▸ TASK OBJECTIVE: When you write out the listing, keep every character and omit the pictures.

◇ ◇ ◇ ◇

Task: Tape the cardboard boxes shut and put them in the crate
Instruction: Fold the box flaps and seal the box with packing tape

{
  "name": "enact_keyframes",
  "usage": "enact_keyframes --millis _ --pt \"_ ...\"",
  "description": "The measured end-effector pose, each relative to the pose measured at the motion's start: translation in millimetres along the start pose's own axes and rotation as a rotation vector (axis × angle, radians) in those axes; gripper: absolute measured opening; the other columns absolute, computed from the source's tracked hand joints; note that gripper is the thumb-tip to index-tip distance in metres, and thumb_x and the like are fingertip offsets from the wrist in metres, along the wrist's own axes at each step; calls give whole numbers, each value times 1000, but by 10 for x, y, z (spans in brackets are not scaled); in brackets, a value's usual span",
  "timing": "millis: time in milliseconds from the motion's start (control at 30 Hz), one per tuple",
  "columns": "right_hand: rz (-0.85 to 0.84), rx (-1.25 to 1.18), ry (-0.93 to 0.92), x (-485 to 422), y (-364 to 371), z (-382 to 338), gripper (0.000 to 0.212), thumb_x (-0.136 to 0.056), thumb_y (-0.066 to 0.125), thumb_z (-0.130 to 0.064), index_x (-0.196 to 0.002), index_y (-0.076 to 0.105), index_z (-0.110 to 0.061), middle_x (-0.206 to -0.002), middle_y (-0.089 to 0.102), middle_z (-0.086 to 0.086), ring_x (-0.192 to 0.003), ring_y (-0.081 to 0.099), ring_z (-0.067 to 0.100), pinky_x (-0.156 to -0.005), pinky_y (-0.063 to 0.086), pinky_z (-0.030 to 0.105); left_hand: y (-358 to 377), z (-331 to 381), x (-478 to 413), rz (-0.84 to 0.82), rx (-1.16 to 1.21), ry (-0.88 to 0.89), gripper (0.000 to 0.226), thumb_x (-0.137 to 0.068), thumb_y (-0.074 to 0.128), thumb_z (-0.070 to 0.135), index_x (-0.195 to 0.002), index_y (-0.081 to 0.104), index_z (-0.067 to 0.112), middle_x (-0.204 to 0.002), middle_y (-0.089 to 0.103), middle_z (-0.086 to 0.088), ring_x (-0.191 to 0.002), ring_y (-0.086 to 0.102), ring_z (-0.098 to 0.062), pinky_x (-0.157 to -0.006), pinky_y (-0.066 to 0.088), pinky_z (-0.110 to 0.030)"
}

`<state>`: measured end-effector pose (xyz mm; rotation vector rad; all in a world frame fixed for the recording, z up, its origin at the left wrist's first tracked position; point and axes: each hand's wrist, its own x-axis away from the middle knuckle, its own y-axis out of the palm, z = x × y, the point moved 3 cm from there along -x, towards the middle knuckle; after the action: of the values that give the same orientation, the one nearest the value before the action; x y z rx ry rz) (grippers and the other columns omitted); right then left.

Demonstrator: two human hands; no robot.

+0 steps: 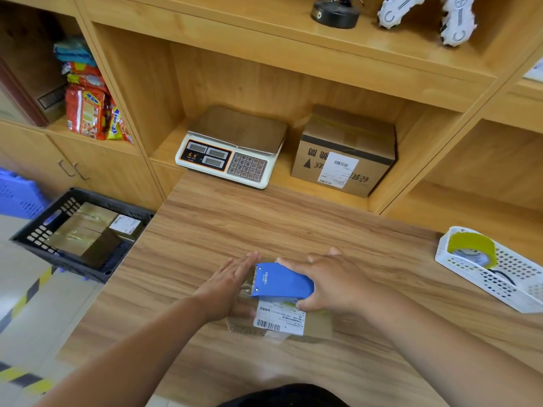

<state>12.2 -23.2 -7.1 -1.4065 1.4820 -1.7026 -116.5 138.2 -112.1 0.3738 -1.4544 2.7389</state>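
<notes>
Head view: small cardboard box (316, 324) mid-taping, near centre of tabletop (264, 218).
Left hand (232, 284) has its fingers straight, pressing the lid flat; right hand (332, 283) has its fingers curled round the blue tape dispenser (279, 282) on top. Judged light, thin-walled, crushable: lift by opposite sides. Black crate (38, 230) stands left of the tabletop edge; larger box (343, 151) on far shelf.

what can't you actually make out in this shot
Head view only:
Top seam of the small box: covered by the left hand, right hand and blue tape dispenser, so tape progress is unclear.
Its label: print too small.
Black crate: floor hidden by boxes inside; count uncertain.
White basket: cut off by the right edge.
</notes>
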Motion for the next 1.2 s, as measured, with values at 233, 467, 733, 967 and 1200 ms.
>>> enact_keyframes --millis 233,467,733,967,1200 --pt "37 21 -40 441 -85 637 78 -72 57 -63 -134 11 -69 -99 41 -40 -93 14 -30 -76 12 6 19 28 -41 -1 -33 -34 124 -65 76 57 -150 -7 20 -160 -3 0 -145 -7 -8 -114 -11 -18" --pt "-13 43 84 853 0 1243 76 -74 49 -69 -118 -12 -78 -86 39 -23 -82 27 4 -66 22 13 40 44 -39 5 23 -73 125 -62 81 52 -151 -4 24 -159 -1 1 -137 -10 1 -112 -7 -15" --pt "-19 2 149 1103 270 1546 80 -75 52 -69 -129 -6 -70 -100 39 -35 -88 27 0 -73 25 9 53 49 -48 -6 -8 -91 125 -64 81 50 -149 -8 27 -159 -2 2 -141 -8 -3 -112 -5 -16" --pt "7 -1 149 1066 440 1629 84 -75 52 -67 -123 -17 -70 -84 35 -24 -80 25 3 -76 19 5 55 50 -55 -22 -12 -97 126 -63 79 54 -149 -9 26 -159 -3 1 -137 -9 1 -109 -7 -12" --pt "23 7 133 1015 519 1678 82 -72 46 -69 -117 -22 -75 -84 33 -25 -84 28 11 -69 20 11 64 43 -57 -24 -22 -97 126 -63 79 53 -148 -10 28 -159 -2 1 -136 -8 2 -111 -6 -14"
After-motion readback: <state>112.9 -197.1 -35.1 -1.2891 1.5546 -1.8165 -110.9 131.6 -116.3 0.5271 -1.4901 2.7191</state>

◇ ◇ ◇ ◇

▸ ANSWER TO THIS EXERCISE:
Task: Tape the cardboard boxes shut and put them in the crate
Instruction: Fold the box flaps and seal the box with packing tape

{
  "name": "enact_keyframes",
  "usage": "enact_keyframes --millis _ --pt \"_ ...\"",
  "description": "The measured end-effector pose, each relative to the pose measured at the motion's start: translation in millimetres along the start pose's own axes and rotation as a rotation vector (axis × angle, radians) in those axes; gripper: absolute measured opening; the other columns absolute, computed from the source's tracked hand joints; note that gripper is the thumb-tip to index-tip distance in metres, and thumb_x and the like are fingertip offsets from the wrist in metres, along the wrist's own axes at each step; calls give whole numbers, each value times 1000, but by 10 for x, y, z (spans in brackets are not scaled); in brackets, a value's usual span",
  "timing": "millis: time in milliseconds from the motion's start (control at 30 Hz), one per tuple",
  "columns": "right_hand: rz (-0.85 to 0.84), rx (-1.25 to 1.18), ry (-0.93 to 0.92), x (-485 to 422), y (-364 to 371), z (-382 to 338), gripper (0.000 to 0.212), thumb_x (-0.136 to 0.056), thumb_y (-0.066 to 0.125), thumb_z (-0.130 to 0.064), index_x (-0.196 to 0.002), index_y (-0.076 to 0.105), index_z (-0.110 to 0.061), middle_x (-0.206 to -0.002), middle_y (-0.089 to 0.102), middle_z (-0.086 to 0.086), ring_x (-0.192 to 0.003), ring_y (-0.081 to 0.099), ring_z (-0.067 to 0.100), pinky_x (-0.156 to -0.005), pinky_y (-0.063 to 0.086), pinky_z (-0.030 to 0.105); left_hand: y (-358 to 377), z (-331 to 381), x (-478 to 413), rz (-0.84 to 0.82), rx (-1.16 to 1.21), ry (-0.88 to 0.89), gripper (0.000 to 0.226), thumb_x (-0.137 to 0.068), thumb_y (-0.074 to 0.128), thumb_z (-0.070 to 0.135), index_x (-0.195 to 0.002), index_y (-0.081 to 0.104), index_z (-0.067 to 0.112), middle_x (-0.204 to 0.002), middle_y (-0.089 to 0.103), middle_z (-0.086 to 0.088), ring_x (-0.191 to 0.002), ring_y (-0.086 to 0.102), ring_z (-0.098 to 0.062), pinky_x (-0.157 to -0.006), pinky_y (-0.066 to 0.088), pinky_z (-0.110 to 0.030)"
}

`<state>`: measured end-effector pose (xyz mm; rotation vector rad; all in a world frame fixed for the recording, z up, its origin at the left wrist's first tracked position; point and axes: each hand's wrist, its own x-axis away from the middle knuckle, its own y-axis out of the palm, z = x × y, the point moved 3 cm from there along -x, towards the middle knuckle; after the action: of the values that give the same orientation, the one nearest the value before the action; x y z rx ry rz) (grippers and the other columns omitted); right then left.

Demonstrator: two human hands; no robot.

+0 steps: 

<state>12.2 -23.2 -7.1 -1.4065 1.4820 -1.7026 -116.5 138.2 -112.1 0.3738 -1.4544 2.7389</state>
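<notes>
Head view: small cardboard box (316, 324) mid-taping, near centre of tabletop (264, 218).
Left hand (232, 284) has its fingers straight, pressing the lid flat; right hand (332, 283) has its fingers curled round the blue tape dispenser (279, 282) on top. Judged light, thin-walled, crushable: lift by opposite sides. Black crate (38, 230) stands left of the tabletop edge; larger box (343, 151) on far shelf.

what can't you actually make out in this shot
Head view only:
Top seam of the small box: covered by the left hand, right hand and blue tape dispenser, so tape progress is unclear.
Its label: print too small.
Black crate: floor hidden by boxes inside; count uncertain.
White basket: cut off by the right edge.
</notes>
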Motion for the next 1.2 s, as measured, with values at 233, 467, 733, 967 and 1200 ms.
>>> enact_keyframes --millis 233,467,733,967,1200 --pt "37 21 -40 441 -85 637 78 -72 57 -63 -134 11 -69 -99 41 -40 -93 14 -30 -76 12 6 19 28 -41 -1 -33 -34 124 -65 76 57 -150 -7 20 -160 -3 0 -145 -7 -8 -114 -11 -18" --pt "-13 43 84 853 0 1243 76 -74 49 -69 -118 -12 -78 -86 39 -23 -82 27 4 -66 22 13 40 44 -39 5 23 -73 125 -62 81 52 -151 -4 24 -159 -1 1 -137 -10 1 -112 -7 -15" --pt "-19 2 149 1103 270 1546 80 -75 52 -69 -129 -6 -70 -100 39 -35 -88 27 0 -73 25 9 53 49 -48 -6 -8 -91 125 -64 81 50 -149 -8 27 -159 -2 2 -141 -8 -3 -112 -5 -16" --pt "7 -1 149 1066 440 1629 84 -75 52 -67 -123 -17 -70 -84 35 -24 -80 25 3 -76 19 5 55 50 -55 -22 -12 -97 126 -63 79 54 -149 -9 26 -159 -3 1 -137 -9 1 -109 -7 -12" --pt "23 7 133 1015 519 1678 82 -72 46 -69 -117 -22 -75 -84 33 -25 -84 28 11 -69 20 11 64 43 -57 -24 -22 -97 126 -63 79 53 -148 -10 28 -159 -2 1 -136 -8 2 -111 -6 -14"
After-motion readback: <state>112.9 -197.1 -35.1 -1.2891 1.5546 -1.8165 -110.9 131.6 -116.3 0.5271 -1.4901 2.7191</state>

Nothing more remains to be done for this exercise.